Available data.
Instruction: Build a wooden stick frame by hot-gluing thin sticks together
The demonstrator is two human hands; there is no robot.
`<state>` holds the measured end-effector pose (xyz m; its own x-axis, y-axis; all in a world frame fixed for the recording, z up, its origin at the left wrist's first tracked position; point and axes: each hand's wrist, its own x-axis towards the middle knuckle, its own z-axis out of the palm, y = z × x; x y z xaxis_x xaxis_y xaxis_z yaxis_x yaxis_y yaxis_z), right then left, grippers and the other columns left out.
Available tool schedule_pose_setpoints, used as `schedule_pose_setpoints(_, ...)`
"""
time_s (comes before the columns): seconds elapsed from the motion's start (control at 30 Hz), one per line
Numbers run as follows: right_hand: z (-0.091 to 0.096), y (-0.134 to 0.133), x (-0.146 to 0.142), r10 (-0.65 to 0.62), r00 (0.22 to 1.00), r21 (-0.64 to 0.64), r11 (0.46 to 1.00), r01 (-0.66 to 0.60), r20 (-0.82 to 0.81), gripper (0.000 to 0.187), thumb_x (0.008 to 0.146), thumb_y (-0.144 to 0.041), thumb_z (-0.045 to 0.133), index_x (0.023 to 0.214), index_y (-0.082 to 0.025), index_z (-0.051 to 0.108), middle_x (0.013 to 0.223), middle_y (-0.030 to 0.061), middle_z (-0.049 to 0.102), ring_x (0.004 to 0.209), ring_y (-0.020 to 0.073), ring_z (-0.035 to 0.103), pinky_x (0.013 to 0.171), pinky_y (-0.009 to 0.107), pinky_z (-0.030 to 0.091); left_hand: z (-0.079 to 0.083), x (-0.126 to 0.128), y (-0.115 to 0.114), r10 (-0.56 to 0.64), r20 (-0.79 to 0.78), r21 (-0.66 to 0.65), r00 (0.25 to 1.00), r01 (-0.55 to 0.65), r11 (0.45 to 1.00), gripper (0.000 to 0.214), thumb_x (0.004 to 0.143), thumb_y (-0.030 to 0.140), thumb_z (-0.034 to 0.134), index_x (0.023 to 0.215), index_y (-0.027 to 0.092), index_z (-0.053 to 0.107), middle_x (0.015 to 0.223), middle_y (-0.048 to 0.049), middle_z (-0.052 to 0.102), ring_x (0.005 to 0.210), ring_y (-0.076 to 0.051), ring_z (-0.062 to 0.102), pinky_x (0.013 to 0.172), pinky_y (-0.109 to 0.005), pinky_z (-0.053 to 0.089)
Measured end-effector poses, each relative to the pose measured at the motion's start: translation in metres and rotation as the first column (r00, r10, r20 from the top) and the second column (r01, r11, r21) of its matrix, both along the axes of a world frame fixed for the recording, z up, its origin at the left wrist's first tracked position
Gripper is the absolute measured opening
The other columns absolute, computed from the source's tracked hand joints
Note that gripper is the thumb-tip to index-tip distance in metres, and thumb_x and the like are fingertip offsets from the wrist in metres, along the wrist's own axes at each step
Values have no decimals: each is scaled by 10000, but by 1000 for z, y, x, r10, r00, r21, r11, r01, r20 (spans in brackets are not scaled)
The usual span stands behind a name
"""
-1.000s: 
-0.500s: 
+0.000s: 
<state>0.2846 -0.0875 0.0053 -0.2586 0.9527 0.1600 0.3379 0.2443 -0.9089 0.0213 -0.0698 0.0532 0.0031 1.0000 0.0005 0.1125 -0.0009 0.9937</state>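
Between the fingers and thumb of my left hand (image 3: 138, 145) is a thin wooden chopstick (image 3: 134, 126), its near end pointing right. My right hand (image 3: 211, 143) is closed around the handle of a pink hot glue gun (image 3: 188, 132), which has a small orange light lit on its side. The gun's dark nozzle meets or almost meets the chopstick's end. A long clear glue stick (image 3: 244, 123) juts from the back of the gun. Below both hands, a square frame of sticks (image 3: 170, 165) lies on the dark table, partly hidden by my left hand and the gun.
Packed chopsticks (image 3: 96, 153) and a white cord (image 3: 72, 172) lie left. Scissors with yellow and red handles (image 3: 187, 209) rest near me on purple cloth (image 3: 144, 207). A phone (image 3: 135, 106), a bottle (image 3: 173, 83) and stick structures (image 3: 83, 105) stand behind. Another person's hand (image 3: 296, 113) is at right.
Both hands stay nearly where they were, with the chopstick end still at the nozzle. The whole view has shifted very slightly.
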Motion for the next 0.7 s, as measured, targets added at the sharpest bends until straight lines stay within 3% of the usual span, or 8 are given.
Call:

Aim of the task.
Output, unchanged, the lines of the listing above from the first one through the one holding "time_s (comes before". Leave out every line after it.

Task answer.
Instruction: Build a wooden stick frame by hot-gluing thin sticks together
The demonstrator is two human hands; there is no robot.
`<state>` holds the measured end-effector pose (xyz m; its own x-axis, y-axis; all in a world frame fixed for the recording, z up, its origin at the left wrist's first tracked position; point and axes: each hand's wrist, its own x-axis towards the middle knuckle, its own z-axis out of the palm, y = z × x; x y z xaxis_x xaxis_y xaxis_z yaxis_x yaxis_y yaxis_z), right then left, grippers and the other columns left out.
Available tool schedule_pose_setpoints, used as `schedule_pose_setpoints(_, ...)`
"""
time_s (comes before the columns): seconds elapsed from the motion's start (control at 30 Hz), one per line

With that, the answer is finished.